* **Instructions for the task**
Quote the data exactly, first line to the line containing "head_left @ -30", with no pictures.

* **Available data**

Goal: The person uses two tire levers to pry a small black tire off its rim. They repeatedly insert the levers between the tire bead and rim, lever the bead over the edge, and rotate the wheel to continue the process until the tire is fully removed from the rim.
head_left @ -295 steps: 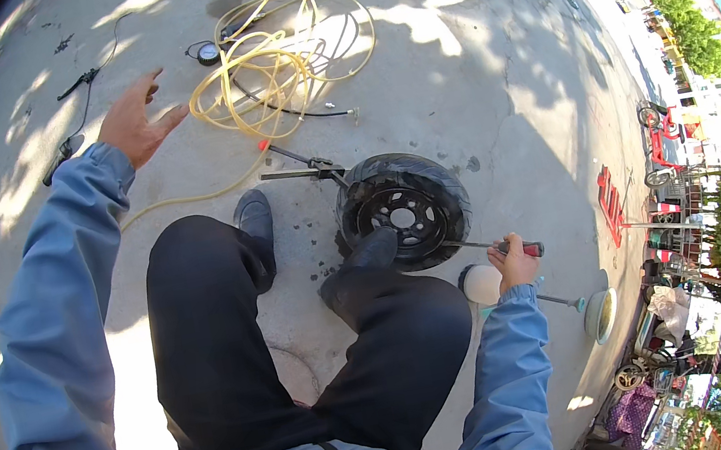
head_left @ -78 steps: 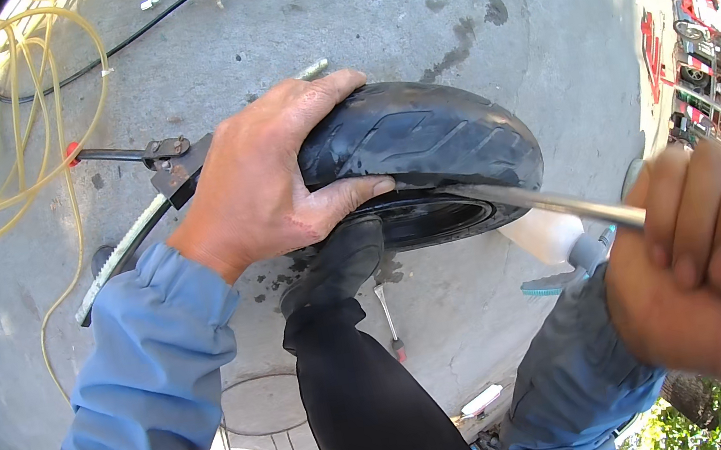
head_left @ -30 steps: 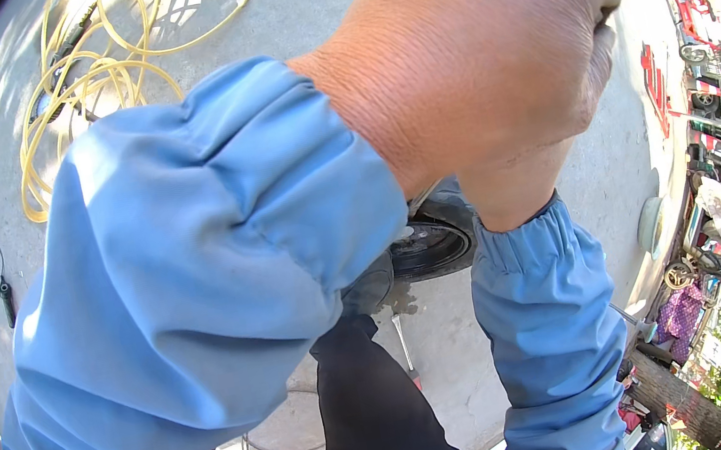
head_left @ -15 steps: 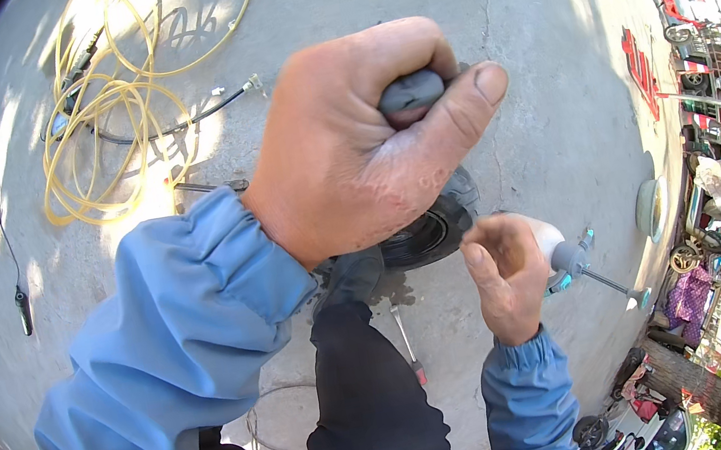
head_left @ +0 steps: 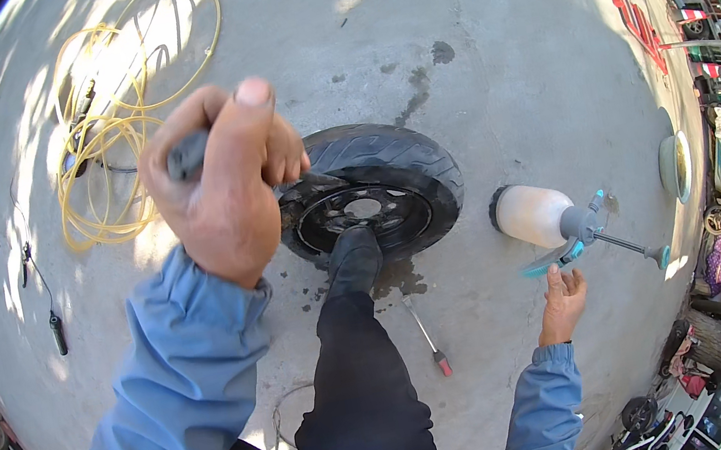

* **Result for this task**
Goal: The person uses two tire levers to pry a small black tire off its rim. They repeatedly insert the levers between the tire bead and rim, lever the bead over the edge, and rotate the wheel to continue the process until the tire is fully removed from the rim.
head_left @ -295 steps: 
head_left @ -78 steps: 
head_left @ -30 steps: 

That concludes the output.